Lucy Vader Painter

How do you fit all that you do in, building design, painting and sculpture?  Or is the only slow time when you have to rest your leg after breaking your ankle?

I consider myself to be rather lazy but most probably I’m not. I feel dreadfully guilty when doing nothing. I have quite specific moments of great productivity. Whilst I do procrastinate sometimes, it’s only because there’s a greater sense that if I leap in too quickly I won’t have let the fullness of my intentions percolate properly yet. It can take some contemplating before the avalanche begins.

I work out how much time to allocate to each of my responsibilities. Sometimes I will commit three days a week to design and buildings, and four days a week to painting, other weeks I will break the days into three-hour slots, switching from design to painting. The sweet spot of each day is between 2.30pm and 5pm. Odd but that’s the exact time of day where it all starts to flow. My preference is to only paint, to be honest.

As my broken ankle heals I’m starting to hobble around the studio. To date it’s been too difficult, but now I’m doing a strange hopping and painting routine. It’s good to be back in the saddle!

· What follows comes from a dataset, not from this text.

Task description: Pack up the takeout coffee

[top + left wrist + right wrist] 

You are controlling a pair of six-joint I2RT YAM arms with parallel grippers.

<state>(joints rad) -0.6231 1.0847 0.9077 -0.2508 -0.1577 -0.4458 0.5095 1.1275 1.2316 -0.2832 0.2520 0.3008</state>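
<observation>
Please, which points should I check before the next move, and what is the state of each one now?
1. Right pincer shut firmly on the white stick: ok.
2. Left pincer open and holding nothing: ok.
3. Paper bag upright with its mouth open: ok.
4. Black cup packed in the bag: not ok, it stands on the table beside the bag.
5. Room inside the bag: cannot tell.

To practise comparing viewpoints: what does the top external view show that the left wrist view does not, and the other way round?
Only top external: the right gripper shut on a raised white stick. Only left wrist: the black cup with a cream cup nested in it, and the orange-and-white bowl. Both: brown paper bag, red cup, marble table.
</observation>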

Can you expand on your sheep paintings?

 Let’s Play Again in that Field, Oil on Canvas

I began painting sheep intuitively – first of all though they were imposed on me, by a sculpture commission in 2010 that included some sheep. From there I gravitated toward representing them in my paintings. As their meaning unfolds for me I am learning about my relationship to Australia, myself, my history, and the notion of character and identity.

As they found their form on my canvases I found the form pleasing, quite non-confrontational, yet meaningful. They began in my final year at National Art School – much to the chagrin of the general vibe for minimalist and non-reprentation my teachers seemed to go for. I persisted.

There are of course many underlying relevancies that can be applied to the representation of sheep in art, including Austraia’s cultural and economic history, and my own. It is a very Australian image that I have been expanding in my work, yet look closer and it is so very un-Australian. Could one select a less suitable animal to commence the economy of a new nation on?! On my recent trip to New Zealand, the unsuitability of sheep to Australia is highlighted by contrast. There, such perfectly Scottish and sheeplike terrain, and they fondly tell me that they laugh at Australia’s rather skew-whiff choices; here so terribly wrong. And yet! As testament to both the stoic character of both sheep and the rural colonial Australian, here they, we, still are. In Australian paddocks the sheep, in their all-season woolies and during unpredictable weathers, have bitten grass down to nubs and paddocks down to gravel, but they survive, and so do we. It’s an alien marriage in a foreign land that somehow works in spite of the glaring obstacles.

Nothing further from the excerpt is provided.